▶ _WHAT YOU HAVE TO DO_:
Only the lines below starting at the one that contains "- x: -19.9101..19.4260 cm" and ending at the one that contains "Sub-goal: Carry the" are to be reproduced, exactly and with both ends kept.

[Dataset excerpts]
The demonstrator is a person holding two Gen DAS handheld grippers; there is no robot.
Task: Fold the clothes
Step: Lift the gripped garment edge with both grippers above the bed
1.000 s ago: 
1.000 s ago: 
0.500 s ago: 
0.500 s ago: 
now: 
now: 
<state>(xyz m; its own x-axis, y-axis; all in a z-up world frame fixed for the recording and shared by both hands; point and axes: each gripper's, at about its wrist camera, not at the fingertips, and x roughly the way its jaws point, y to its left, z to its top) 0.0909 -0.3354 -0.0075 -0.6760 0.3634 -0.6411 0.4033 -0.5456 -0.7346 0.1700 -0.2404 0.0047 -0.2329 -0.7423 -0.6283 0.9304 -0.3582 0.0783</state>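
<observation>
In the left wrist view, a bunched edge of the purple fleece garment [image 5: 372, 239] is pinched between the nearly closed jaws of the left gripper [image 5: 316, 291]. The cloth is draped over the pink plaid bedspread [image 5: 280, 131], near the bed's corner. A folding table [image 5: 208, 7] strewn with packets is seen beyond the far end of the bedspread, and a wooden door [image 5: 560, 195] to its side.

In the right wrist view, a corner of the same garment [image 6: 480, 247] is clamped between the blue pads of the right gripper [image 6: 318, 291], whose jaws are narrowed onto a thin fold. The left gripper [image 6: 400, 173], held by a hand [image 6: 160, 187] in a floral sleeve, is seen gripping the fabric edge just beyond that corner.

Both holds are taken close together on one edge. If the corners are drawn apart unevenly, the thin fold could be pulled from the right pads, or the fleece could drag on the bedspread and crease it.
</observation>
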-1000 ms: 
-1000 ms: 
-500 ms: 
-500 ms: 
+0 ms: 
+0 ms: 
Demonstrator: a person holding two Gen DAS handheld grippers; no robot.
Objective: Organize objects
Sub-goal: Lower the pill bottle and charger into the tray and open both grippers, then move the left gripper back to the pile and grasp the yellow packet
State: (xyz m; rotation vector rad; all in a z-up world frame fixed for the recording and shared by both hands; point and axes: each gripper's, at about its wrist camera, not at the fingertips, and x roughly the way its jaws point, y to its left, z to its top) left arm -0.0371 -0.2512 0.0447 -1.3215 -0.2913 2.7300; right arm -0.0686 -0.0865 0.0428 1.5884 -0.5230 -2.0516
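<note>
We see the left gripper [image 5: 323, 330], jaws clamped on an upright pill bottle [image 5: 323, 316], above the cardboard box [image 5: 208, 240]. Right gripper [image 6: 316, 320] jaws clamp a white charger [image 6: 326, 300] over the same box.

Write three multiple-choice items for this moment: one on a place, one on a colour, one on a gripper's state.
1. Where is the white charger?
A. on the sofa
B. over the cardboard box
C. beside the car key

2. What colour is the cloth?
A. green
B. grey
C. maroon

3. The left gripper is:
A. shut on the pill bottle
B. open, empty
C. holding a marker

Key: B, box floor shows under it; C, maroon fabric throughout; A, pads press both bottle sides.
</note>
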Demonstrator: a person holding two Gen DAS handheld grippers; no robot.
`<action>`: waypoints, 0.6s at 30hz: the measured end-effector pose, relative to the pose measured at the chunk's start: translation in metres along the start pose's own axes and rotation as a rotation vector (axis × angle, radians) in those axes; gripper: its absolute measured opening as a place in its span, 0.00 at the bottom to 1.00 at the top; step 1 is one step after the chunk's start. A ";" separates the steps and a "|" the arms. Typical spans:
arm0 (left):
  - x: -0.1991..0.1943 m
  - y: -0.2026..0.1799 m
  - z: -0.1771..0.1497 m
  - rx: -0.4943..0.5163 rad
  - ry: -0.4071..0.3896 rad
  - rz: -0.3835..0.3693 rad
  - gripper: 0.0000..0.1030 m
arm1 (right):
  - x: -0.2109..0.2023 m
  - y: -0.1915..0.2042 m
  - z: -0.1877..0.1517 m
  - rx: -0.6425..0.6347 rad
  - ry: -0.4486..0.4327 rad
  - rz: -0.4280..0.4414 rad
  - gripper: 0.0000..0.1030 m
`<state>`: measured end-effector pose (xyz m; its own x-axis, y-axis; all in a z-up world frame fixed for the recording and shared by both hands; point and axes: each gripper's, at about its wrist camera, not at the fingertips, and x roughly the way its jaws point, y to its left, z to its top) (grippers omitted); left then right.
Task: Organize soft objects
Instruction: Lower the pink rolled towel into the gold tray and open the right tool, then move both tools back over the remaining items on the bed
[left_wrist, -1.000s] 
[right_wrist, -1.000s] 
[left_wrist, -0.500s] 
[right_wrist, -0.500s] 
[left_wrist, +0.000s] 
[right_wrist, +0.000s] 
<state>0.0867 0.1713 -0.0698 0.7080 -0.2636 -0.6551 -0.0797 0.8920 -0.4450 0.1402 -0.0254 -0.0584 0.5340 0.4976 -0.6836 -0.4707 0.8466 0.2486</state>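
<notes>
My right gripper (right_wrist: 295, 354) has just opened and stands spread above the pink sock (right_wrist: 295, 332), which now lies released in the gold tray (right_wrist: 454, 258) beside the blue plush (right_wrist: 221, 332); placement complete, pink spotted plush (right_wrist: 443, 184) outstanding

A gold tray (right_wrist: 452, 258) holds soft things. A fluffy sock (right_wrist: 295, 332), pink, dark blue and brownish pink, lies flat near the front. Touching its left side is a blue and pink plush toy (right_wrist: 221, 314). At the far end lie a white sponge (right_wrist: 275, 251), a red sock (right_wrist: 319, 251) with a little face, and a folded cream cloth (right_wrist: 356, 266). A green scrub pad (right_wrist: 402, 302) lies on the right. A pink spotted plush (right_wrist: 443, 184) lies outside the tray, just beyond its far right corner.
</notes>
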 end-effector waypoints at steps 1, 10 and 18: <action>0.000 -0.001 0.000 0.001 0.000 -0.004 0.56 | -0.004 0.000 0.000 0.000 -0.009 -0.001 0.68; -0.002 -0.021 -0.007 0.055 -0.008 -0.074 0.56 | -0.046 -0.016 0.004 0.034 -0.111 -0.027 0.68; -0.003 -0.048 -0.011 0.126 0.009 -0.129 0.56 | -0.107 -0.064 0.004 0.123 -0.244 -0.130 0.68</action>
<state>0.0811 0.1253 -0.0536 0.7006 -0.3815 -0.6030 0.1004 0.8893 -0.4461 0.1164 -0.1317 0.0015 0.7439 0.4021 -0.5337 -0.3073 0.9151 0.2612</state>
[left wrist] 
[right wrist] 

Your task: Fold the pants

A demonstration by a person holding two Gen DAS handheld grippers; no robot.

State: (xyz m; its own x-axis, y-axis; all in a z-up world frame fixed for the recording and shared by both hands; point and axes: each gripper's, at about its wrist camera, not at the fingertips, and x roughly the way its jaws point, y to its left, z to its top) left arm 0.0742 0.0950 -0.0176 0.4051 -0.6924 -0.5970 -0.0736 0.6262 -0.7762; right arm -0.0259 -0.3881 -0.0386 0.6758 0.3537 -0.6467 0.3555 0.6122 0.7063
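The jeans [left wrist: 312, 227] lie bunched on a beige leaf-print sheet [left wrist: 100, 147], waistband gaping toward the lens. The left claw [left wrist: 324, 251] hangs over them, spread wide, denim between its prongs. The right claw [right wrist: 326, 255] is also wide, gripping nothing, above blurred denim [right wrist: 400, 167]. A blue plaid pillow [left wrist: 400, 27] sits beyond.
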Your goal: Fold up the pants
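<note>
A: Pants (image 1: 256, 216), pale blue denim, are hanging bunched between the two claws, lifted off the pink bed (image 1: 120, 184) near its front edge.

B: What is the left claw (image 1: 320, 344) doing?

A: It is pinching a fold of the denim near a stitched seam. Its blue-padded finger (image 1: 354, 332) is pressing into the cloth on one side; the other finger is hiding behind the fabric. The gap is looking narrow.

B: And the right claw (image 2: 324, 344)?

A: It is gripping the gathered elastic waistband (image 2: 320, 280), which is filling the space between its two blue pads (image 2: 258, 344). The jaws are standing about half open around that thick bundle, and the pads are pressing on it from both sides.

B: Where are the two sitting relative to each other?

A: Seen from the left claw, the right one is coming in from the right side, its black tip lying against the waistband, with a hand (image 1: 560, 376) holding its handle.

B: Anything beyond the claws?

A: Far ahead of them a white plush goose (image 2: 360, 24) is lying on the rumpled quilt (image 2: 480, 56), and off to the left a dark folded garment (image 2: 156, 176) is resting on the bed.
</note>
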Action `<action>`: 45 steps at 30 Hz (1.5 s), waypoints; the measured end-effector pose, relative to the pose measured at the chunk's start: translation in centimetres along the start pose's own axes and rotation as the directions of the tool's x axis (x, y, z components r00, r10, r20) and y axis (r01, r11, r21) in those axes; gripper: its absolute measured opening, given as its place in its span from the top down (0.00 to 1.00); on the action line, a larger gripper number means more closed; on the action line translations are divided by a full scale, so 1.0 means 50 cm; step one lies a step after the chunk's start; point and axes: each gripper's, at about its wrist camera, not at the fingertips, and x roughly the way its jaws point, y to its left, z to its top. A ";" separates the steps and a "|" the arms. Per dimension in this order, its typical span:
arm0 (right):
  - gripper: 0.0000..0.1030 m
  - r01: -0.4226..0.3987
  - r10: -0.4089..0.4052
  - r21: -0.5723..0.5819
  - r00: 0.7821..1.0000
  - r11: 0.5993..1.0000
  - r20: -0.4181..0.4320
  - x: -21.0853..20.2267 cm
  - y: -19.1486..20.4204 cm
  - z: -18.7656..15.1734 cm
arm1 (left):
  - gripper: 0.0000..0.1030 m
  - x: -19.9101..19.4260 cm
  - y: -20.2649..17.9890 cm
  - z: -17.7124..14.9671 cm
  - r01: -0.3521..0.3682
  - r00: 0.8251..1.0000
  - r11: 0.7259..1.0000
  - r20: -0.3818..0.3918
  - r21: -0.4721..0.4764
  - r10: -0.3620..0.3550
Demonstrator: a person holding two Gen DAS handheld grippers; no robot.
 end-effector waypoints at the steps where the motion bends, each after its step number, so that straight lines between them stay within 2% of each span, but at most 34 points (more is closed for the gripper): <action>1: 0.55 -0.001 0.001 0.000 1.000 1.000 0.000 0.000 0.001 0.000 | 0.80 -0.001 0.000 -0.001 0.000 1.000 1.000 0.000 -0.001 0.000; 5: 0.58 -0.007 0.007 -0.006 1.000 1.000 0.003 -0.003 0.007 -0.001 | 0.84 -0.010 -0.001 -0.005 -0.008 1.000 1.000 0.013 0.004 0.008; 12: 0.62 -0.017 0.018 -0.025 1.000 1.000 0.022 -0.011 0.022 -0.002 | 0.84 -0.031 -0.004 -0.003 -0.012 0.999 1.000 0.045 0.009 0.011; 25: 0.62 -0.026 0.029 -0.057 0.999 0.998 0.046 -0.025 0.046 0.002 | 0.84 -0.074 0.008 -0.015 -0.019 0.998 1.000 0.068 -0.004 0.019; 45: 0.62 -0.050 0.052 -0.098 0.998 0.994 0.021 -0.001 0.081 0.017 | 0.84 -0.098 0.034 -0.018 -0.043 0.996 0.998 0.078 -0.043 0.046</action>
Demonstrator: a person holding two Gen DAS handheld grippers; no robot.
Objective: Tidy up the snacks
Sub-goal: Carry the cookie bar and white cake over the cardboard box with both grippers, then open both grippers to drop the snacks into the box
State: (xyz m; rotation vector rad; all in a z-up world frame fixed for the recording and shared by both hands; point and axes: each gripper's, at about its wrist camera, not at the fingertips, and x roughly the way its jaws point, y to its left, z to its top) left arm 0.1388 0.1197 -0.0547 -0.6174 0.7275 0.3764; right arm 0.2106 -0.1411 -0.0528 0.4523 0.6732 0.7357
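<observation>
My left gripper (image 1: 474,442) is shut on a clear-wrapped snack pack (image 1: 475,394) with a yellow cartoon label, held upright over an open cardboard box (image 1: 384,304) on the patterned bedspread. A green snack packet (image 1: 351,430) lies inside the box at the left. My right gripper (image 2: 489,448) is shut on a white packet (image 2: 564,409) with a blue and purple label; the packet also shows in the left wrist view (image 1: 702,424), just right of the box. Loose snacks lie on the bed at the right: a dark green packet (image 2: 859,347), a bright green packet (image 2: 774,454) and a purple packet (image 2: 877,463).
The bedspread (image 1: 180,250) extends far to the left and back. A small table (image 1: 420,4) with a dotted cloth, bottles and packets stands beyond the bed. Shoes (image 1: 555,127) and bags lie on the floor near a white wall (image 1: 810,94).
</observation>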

▶ _RESPONSE_:
  - x: -19.9101..19.4260 cm
  - y: -20.2649..17.9890 cm
  - z: -17.7124..14.9671 cm
  - r01: -0.3521..0.3682
  - r00: 0.8251..1.0000
  - r11: 0.7259..1.0000
  - r20: -0.3818..0.3918
  - r21: -0.4721..0.4764
  - r10: -0.3620..0.3550
Demonstrator: a person holding two Gen DAS handheld grippers; no robot.
 end-effector waypoints at the steps where the motion bends, each after its step number, so that straight lines between them stay within 2% of each span, but at most 34 points (more is closed for the gripper): <action>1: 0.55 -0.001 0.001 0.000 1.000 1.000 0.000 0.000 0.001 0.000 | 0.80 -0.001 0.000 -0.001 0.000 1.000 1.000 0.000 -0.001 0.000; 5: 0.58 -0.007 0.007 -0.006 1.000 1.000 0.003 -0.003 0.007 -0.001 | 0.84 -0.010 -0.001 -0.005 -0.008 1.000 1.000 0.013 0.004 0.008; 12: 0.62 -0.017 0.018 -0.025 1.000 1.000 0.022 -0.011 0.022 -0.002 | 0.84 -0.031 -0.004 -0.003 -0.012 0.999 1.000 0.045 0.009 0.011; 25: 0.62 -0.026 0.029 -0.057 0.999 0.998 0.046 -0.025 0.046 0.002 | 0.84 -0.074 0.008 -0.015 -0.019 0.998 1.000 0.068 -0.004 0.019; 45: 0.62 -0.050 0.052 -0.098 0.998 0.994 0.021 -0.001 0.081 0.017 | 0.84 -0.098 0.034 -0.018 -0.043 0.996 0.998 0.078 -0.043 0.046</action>
Demonstrator: a person holding two Gen DAS handheld grippers; no robot.
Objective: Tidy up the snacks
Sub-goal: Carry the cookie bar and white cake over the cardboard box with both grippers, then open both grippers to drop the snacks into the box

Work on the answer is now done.